Greenwood trivia, from Wikipedia:
  • Greenwood is one of the few places in the world where you can stand between two rivers flowing in the opposite direction: the Yazoo River and the Tallahatchie River.
  • Legend has it that the Leflore County Courthouse in Greenwood stands on Choctaw land once used for rituals and sacraments.
  • The City of Greenwood is named after Choctaw Indian Chief Greenwood Leflore, who negotiated the Treaty of Dancing Rabbit Creek with the U.S. Government.
  • Cottonlandia Museum in Greenwood houses furniture from Chief Greenwood Leflore’s mansion Malmaison, which was destroyed by fire in 1942.
  • Greenwood known as the Cotton Capital of the World and boasts the second largest cotton exchange in the nation located on Cotton Row.
  • The Tallahatchie River in Greenwood contains relics of the Union side-wheel steamship, Star of the West, sunk to prevent passage of the Union flotilla, led by General Ulysses S. Grant, to Vicksburg.
  • Walter "Furry" Lewis was born in Greenwood in March 1899 and became the first bluesman to record the bottleneck method of playing guitar.
  • Keesler Bridge in Greenwood is a swing bridge of the Howe Truss design and a dedicated Mississippi landmark.

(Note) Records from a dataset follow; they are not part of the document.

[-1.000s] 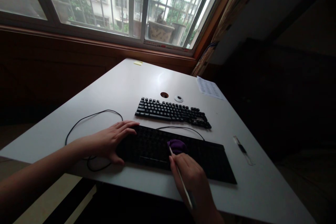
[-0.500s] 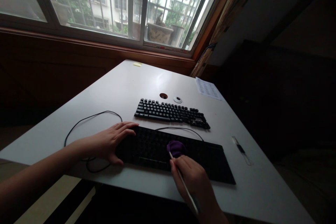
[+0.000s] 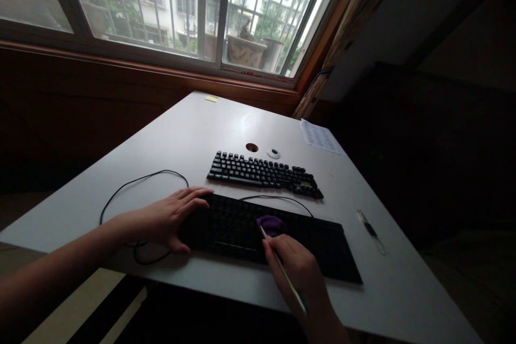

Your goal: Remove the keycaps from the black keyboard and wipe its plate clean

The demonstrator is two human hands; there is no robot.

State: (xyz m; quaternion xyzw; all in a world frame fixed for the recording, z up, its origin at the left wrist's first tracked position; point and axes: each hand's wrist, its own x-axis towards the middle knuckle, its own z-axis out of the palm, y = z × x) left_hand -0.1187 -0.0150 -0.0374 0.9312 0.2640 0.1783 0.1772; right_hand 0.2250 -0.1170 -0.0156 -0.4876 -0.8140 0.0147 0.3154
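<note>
A dark keyboard panel (image 3: 234, 226) lies along the front of the table, its surface detail lost in shadow. My left hand (image 3: 171, 220) grips its left end, fingers over the far corner and thumb by the near edge. Between the closed fingers of my right hand (image 3: 296, 260) is a slender pale stick (image 3: 288, 282), slanting up and away. The stick's tip meets a bunched purple cloth (image 3: 272, 224) on the panel; whether the two are joined I cannot tell. Just behind sits a black block of keyboard keys (image 3: 262, 172), with a gap near its right end.
A black cable (image 3: 137, 177) loops across the white table (image 3: 169, 145) at left. To the right lies a thin tool with a dark middle (image 3: 370, 229). Farther back are a round hole (image 3: 252, 148), a white ring cover (image 3: 273, 153), printed paper (image 3: 320, 136) and a yellow note (image 3: 212, 99).
My right hand has shifted slightly up and to the right with the stick, and the purple cloth looks a little flatter. My left hand stays in place on the panel.
</note>
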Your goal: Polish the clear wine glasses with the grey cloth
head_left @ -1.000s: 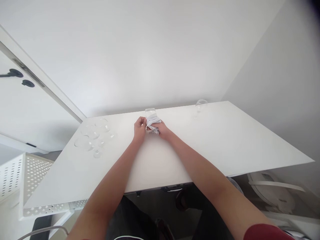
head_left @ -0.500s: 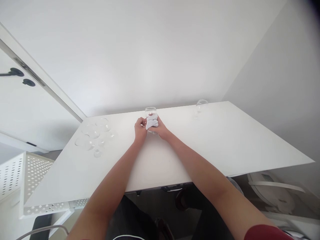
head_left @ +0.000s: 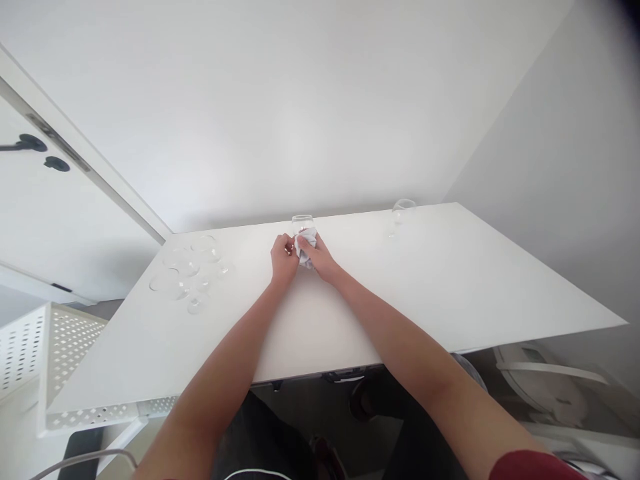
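Glass (head_left: 303,222), clear and thin-rimmed, right fingers (head_left: 309,249) tight round white cloth (head_left: 309,234) against it, left fingers (head_left: 283,241) curled, grip unclear

Near the middle of the frame, the right hand (head_left: 324,260) is holding a white cloth (head_left: 307,241) against a clear glass (head_left: 303,221), whose rim is showing above it. The left hand (head_left: 284,259) is curling its fingers just left of the cloth; its exact grip is staying unclear. At centre left, several stemmed glasses (head_left: 185,265) are clustering on the white table (head_left: 425,293); at centre right, a single stemmed glass (head_left: 404,212) is standing near the table's far edge.
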`<action>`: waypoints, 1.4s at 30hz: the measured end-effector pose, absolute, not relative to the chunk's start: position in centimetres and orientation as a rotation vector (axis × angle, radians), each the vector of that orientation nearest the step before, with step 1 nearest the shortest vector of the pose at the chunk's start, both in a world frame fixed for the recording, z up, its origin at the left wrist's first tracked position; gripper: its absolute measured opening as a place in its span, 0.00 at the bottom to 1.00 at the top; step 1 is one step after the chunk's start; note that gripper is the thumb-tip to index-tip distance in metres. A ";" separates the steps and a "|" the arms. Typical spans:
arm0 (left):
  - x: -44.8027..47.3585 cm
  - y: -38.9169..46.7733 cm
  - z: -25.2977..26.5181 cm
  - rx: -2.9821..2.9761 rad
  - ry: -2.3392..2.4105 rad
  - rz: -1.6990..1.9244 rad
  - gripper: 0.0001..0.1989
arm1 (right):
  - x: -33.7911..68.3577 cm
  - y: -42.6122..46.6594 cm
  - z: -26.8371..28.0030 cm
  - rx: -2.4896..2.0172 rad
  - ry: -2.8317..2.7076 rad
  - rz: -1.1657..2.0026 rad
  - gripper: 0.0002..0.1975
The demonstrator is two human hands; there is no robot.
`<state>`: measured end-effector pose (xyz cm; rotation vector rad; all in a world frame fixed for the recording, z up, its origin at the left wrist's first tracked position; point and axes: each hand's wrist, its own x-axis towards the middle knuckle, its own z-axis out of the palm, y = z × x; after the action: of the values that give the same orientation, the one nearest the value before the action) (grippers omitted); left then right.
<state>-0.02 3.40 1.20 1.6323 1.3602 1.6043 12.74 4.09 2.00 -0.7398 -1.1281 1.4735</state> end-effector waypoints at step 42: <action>-1.4 4.3 1.6 1.078 0.672 1.458 0.29 | 14.5 3.9 3.3 -0.563 -1.372 1.904 0.23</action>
<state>-1.41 4.29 1.62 1.0777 0.6721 1.4578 14.46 3.95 3.28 -0.5626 -1.3725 1.9041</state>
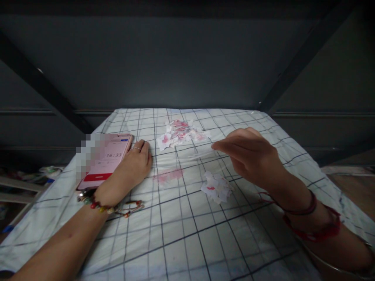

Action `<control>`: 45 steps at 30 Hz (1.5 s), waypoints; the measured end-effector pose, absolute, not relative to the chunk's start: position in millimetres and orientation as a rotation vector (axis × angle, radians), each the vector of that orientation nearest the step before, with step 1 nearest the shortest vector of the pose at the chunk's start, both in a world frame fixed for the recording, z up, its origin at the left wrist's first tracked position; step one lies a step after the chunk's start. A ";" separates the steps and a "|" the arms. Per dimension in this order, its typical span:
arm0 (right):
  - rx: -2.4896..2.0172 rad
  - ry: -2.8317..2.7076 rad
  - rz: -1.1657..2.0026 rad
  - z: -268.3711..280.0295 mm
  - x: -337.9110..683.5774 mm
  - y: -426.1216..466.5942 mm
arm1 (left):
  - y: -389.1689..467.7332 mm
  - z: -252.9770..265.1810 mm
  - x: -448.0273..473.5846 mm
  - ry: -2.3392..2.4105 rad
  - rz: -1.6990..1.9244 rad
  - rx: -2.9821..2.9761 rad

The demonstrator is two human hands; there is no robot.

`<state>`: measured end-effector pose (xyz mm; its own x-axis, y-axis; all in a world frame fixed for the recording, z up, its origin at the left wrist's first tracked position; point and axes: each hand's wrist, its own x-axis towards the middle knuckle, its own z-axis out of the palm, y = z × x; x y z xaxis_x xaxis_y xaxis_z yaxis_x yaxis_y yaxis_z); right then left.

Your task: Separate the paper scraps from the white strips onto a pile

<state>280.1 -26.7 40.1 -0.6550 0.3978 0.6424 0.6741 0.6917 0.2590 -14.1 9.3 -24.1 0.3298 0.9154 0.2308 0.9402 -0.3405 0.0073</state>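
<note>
My left hand lies on the checked cloth, against the right edge of a pink phone. Its fingers rest loosely on the cloth and hold nothing. Above the cloth, my right hand is closed in a pinch, thumb and fingertips pointing left. A pale, blurred paper scrap shows at those fingertips. Beyond the hands lies a wide heap of torn paper scraps, white with pink and red marks. A smaller pile of white scraps sits below my right hand, one bearing a red mark.
A white cloth with dark grid lines covers the table. There is a pinkish stain on it between the hands. A dark grey panel rises behind the table's far edge. A pale rail stands at the left.
</note>
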 end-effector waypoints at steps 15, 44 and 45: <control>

  • Helen Keller gave a speech about happiness in Greenwood on March 29, 1916 (Unfortunately she was unable to hear the applause.)
  • John Phillip Sousa conducted a concert in Greenwood in 1930.
  • Robert Johnson died and was buried just north of Greenwood in August 1938 and now has three memorial gravestones set across the county in his memory.
  • B.B. King, King of the Blues, was born near Itta Bena at Berclair in Leflore County in 1925 and initiated his career in the mid-1940s on a broadcast over Greenwood’s WGRM [then located at 222 Howard Street - upstairs (now home of the Greenwood Blues Heritage Museum & Gallery)] as guitarist for the St. John’s Gospel Singers quartet from nearby Indianola.
  • In 1944, Time covered the Greenwood Mule Race, attended by over 5,000 people.
  • Academy Award-winning actor Morgan Freeman graduated from high school in Greenwood in 1955.
  • Young Emmett Till's abduction from the home of relatives at Money, Mississippi (just north of Greenwood) and subsequent murder in August 1955 sparked the civil rights movement.
  • Little Richard sang a song titled, Greenwood, Mississippi and William Eggleston captured his photograph Greenwood, Mississippi, 1973 there.
  • The movies Home from the Hill (1960), The Streets of Greenwood (1962), Ode to Billie Joe, The Reivers, Mississippi Masala, and The Gun in Betty Lou's Handbag were filmed on location in Greenwood.
  • Greenwood sites used in the filming of John Grisham's “The Chamber” include Webster’s Restaurant where you can sit and eat steak and seafood on the same barstool as Chris O’Donnell.
  • The largest Bible-binding plant in the nation is Norris Bookbinding located in Greenwood.